Unitarian Universalism-Part 6

By: Dr. John Ankerberg and Dr. John Weldon; ©2006
As we have seen, as far as the Bible and Christianity are concerned, Unitarian Universalism holds to liberal assumptions generally, and as far as Jesus is concerned, it holds to Jesus Seminar conclusions in particular. For reasons that will soon become evident, we can only urge UUs to more carefully consider these things. In this article we will look more closely at the influence of liberal theology and higher criticism on the teaching of this group.

CRITIQUE (con’t)

The Problem of Liberal Theology, Higher Criticism and the Jesus Seminar

As we have seen, as far as the Bible and Christianity are concerned, Unitarian Universalism [UU] holds to liberal assumptions generally, and as far as Jesus is concerned, it holds to Jesus Seminar [JS] conclusions in particular. For reasons that will soon become evident, we can only urge UUs to more carefully consider these things.

There is little denying the fact that once trust in the Bible as an authoritative revelation is undermined, its teachings will either be doubted or, especially if the teachings are unpopular, considered irrelevant or worse. Yet we don’t think that most Christians, and especially the average American, have any idea of the great weight of blame that can be laid at the feet of liberal theology and higher criticism, gener­ally, for destroying America’s faith in the Bible, or the terrible consequences, so­cially, morally and spiritually that have flowed from it.

The liberal approach to the Bible is illustrated by citing the “findings” of the so‑called Jesus Seminar, an extensive endeavor of liberal scholars to determine what Jesus “really” said. Many books have been written by liberal theologians in the search for the “historical Jesus,” the alleged enigmatic “real” Jesus of history as opposed to the so-called “Christ of faith” that Christians believe in and is found in the Bible. In recent years, this has resulted in dozens of books being written by liberal and non-evangelical theologians rejecting or attacking the very foundation of the Christian faith itself.

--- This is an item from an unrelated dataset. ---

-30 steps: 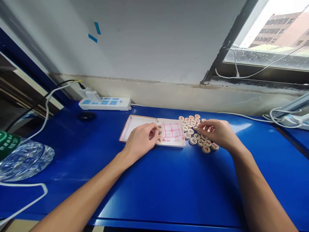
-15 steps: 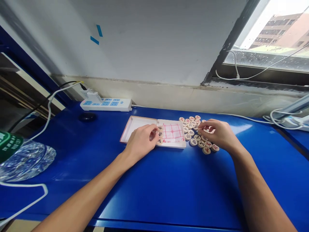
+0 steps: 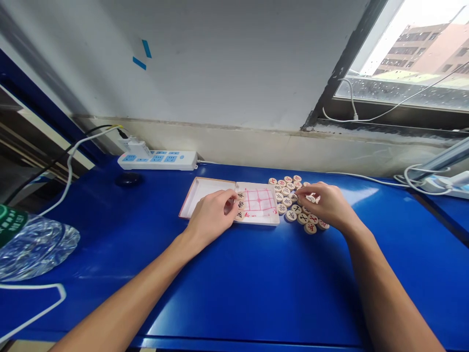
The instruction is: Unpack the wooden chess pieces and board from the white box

In recent liberal theology texts, Jesus has been portrayed in diverse and surpris­ing ways—as a Jewish holy man, an occult magician and mystic, a personification of a psychedelic mushroom cult, a homosexual, a twice married divorcé with three kids, a wicked priest, a social cynic, a political revolutionary and more. Unfortu­nately, these scholars seem more concerned to write about a Jesus whom they are personally comfortable with rather than about the Jesus found in the four Gospels.

Luke Timothy Johnson, a Roman Catholic scholar who is critical of the Jesus Seminar, comments quite correctly, “People have no idea how fraudulent people who claim to be scholars can be.” Citing another problem, “Americans generally have an abysmal level of knowledge of the Bible. In this world of mass ignorance, to have headlines proclaim that this or that fact about [Jesus] has been declared untrue by supposedly scientific inquiry has the effect of gospel. There is no basis on which most people can counter these authoritative-sounding statements.”[1]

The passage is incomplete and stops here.